More on ‘Arts to Gentrification’ in Station North Arts and Entertainment District


by Olivia Robinson

I am sitting in a folding chair at the New Greenmount West Community Association meeting. The meeting is being held in the basement of the old P.A.L. Center on Guilford. (1) Right now, a member is reporting about the second affordable housing structure to be built in Greenmount West – like the first, this building will be for artists-only. After twenty years the tax credits will run out and then the affordable pricing limits will be removed and market rate prices will be allowed. In general, those at the meeting seem positive about development activity taking place in their neighborhood.

The Greenmount West, Charles North, and Barclay neighborhoods make up the “Station North Arts and Entertainment District,” designated in 2002. This title, mainly propaganda for attracting interest from outside the district, calls attention to a special minority in the area: generations of artists and art students. According to 2010 census data, there are almost an equal number of construction workers living in the area as those working in the arts, and even more people who file under the title “Education Services” (including health care and social services). An “Arts and Entertainment District” creates a promotable image of leisure and culture, while a “Health Care and Social Services District” is simply not sexy. Instead, it points to poverty and services needed, rather than wealth and cultural services rendered.

Our Arts and Entertainment District is a smart marketing tool for attracting people and money to the area – yet it does feel covertly classist and racist. The vast majority of people who recognize themselves as artists in the Arts and Entertainment district are white and often from privilege. Again, according to the 2010 census, 72% of the general
Arts District population are black while 82% of the artists are not. During the meeting when I hear about the second artists-only affordable housing project, I cringe. It’s not overt racism, but it’s not far from it either.

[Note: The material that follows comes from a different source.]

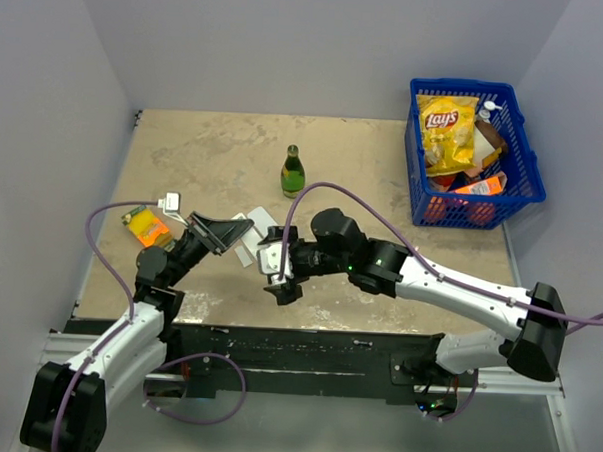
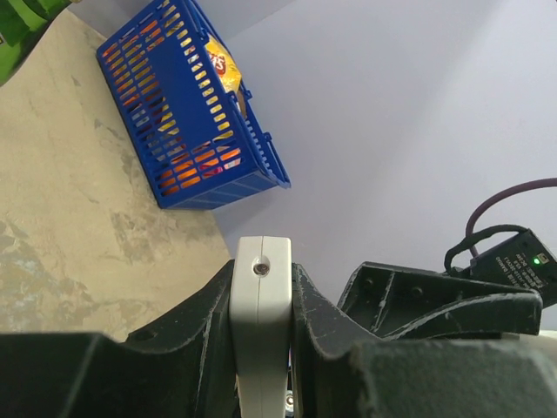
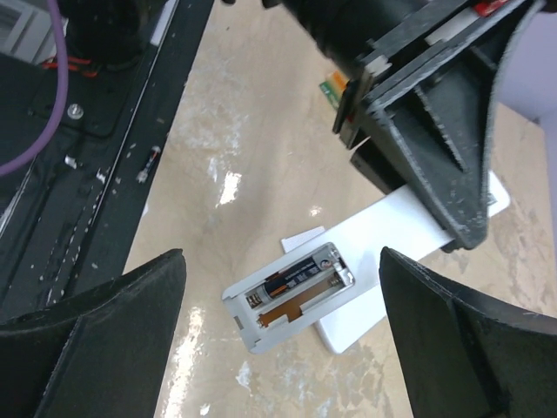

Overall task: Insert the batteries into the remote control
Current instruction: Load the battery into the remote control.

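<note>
Right wrist view: my left pincer point(image 2: 261, 292) is clamped on the remote control point(image 3: 392, 235) so its open back faces up, one battery point(image 3: 291, 280) sits inside, and my right pincer point(image 3: 280, 257) hangs wide apart above it, holding nothing.

Pale lavender walls point(image 1: 289, 45), mottled beige tabletop point(image 1: 205, 152), black mounting rail point(image 1: 306, 351) along near edge

The yellow chip bag point(image 1: 447, 129), in the blue basket point(image 1: 531, 161) at two o'clock, reads "Lay's". The print on the battery point(image 3: 296, 280) is too small to read.
</note>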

Second on the NGWCA meeting agenda are updates from Senator Catherine Pugh, MICA President Fred Lazarus, and Principal Nathan Burns about the newly finished Baltimore Design School, a magnet high school for design students. C. Pugh and F. Lazarus have been instrumental to the Arts District’s successful momentum. While I am generally wary of development, I believe in their good intentions. BDS now inhabits an old factory that was vacant for 25 years. In Greenmount West, the vacancy rate went down from almost 50% in 2000 to 33% in 2010. It seems that the
development in the area is effectively bringing in live bodies. How our city became so vacant, though, is rooted in ugly, racist property laws and policies of the 20th Century. The rows of boarded up buildings should remind us to be critical about how we ‘develop’ the city and for whom – even with good intentions of the landlords and leaders. (2)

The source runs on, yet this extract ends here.